> _What the exercise asks_
Your answer is the lines below, exactly, from the one that contains "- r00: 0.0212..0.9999" through the one that contains "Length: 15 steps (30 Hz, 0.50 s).", both included.

> _Data under study_
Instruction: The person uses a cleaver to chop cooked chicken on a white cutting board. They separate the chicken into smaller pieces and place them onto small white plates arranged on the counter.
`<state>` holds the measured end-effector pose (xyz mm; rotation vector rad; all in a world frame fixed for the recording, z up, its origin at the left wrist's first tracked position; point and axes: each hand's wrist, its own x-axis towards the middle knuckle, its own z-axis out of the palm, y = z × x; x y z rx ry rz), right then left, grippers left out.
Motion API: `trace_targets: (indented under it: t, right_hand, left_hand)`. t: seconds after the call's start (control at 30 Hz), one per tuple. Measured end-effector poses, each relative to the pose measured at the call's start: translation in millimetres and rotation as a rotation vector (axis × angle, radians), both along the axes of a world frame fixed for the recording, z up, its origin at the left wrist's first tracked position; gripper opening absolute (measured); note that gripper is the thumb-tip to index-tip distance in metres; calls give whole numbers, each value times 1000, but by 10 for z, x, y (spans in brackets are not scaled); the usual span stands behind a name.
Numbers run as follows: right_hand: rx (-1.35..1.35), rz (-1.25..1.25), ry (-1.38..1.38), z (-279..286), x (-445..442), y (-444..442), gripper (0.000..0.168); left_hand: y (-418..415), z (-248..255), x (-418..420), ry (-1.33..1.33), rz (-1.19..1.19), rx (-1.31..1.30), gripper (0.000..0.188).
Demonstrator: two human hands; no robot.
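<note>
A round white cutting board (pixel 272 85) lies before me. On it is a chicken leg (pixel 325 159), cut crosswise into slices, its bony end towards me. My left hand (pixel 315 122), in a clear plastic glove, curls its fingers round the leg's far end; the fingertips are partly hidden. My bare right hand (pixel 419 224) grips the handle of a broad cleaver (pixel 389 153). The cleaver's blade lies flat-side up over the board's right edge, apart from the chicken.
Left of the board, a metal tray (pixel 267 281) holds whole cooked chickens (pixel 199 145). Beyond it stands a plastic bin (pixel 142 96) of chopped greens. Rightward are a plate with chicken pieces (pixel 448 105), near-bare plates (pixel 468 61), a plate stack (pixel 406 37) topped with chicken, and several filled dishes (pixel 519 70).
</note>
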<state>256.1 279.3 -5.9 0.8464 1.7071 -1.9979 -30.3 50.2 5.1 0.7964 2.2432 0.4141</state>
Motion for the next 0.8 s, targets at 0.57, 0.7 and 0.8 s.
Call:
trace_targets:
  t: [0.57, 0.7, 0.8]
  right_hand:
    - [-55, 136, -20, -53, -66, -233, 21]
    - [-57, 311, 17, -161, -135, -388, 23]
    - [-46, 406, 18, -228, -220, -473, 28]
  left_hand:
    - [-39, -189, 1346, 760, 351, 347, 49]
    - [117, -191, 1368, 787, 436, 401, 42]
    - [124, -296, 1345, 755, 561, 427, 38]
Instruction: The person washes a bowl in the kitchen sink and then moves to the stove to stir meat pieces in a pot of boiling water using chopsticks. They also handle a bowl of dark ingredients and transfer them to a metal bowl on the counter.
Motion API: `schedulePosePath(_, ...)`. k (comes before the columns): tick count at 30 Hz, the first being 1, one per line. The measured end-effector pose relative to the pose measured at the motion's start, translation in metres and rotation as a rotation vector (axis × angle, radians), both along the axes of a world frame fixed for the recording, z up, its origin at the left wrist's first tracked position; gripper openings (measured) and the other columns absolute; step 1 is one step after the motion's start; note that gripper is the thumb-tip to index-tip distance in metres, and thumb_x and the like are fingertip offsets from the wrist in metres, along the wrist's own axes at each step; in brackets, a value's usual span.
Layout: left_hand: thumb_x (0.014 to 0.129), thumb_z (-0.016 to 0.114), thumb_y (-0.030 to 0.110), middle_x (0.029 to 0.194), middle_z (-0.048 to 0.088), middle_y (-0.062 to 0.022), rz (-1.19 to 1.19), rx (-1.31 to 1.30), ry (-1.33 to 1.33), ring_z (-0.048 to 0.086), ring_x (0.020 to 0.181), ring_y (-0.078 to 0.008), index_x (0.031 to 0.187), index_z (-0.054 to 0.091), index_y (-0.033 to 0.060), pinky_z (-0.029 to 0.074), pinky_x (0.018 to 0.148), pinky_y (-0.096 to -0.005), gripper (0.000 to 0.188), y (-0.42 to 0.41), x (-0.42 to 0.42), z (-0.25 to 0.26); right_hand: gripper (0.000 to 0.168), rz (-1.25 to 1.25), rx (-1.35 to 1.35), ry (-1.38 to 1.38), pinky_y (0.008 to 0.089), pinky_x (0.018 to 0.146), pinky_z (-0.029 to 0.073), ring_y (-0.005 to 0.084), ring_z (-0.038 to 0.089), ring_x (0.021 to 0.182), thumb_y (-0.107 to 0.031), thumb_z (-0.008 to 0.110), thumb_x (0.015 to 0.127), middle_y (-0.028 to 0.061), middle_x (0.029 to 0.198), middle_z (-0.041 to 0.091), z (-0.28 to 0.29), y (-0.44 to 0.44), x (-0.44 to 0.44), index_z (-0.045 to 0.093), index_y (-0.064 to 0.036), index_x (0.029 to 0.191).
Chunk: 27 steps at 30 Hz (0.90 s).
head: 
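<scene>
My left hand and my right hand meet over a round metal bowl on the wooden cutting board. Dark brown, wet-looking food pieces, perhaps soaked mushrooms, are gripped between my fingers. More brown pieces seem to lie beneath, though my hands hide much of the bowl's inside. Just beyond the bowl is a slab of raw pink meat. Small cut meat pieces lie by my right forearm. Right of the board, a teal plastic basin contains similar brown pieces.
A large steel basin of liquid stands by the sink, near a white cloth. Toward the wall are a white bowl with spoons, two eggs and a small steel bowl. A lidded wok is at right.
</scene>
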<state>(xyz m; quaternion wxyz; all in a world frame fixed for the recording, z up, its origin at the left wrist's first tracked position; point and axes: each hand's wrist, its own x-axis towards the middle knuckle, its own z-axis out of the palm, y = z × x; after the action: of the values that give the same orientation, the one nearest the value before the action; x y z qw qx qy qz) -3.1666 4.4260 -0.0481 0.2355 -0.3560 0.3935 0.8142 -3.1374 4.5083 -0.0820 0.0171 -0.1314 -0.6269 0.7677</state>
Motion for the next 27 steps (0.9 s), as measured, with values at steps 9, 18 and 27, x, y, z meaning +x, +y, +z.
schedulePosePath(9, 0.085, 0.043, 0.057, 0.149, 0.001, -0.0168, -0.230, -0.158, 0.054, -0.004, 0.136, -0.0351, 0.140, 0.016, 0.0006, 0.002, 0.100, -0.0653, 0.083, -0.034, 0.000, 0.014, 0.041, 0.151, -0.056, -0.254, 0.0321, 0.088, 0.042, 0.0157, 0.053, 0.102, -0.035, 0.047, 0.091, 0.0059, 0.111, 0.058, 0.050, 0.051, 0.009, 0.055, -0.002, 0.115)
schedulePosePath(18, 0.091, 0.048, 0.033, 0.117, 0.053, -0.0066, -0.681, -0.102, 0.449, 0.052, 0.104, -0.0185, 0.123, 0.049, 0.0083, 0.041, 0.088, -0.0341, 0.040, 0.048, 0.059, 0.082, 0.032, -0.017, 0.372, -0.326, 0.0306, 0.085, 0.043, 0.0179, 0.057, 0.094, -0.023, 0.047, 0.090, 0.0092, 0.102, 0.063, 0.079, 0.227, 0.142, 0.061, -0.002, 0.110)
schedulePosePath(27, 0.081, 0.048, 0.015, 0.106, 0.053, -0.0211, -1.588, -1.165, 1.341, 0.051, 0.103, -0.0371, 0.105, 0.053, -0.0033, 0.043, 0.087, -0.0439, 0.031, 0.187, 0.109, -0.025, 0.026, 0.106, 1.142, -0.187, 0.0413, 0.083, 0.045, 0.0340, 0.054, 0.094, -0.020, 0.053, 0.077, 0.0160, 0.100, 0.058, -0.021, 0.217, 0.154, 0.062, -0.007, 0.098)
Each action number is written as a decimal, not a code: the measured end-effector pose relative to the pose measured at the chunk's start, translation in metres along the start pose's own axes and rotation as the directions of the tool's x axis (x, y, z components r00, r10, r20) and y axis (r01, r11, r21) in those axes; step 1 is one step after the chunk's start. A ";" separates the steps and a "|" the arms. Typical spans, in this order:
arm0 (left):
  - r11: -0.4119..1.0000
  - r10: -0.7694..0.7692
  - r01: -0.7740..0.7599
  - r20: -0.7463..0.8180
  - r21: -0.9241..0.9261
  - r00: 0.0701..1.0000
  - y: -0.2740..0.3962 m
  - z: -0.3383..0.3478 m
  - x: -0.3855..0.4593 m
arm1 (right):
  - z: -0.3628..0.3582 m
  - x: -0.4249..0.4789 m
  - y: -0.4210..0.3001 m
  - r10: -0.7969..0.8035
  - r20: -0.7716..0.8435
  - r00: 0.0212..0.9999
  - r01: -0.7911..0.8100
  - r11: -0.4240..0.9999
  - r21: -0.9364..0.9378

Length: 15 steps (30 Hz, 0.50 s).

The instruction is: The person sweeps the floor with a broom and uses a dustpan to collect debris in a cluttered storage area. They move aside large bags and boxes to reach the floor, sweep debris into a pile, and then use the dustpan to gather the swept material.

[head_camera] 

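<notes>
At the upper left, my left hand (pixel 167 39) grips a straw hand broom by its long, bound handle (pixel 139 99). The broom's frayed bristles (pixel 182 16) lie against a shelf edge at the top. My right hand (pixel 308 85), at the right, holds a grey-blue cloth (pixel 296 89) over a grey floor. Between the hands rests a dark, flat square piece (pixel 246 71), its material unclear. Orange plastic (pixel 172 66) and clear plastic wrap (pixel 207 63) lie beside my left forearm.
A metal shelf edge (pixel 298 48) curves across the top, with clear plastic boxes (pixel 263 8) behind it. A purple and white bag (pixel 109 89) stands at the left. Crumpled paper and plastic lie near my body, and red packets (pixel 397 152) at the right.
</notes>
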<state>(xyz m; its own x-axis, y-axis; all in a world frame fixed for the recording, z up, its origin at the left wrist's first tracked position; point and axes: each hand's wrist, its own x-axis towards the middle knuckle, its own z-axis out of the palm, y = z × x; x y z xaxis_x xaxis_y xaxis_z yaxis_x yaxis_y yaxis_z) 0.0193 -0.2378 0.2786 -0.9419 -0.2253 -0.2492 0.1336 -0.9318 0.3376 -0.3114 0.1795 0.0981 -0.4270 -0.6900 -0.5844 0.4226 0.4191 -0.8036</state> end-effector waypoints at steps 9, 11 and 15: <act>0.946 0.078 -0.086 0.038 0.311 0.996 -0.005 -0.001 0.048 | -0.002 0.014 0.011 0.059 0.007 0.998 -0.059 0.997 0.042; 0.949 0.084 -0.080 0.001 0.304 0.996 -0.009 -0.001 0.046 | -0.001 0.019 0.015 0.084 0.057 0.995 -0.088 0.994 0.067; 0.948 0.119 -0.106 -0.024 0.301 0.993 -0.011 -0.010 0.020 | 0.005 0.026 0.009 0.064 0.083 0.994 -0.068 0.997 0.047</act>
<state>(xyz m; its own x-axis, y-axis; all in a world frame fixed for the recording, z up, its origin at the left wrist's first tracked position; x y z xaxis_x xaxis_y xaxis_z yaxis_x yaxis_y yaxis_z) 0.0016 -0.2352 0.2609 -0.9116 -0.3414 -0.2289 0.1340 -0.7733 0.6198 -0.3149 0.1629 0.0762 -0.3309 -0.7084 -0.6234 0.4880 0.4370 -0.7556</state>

> _Answer to this task_
  - r00: 0.0212..0.9999
  - r01: -0.7911..0.8100
  - r11: -0.4240..0.9999
  - r21: -0.9364..0.9378

Length: 15 steps (30 Hz, 0.50 s).

The exercise has been carried out completely.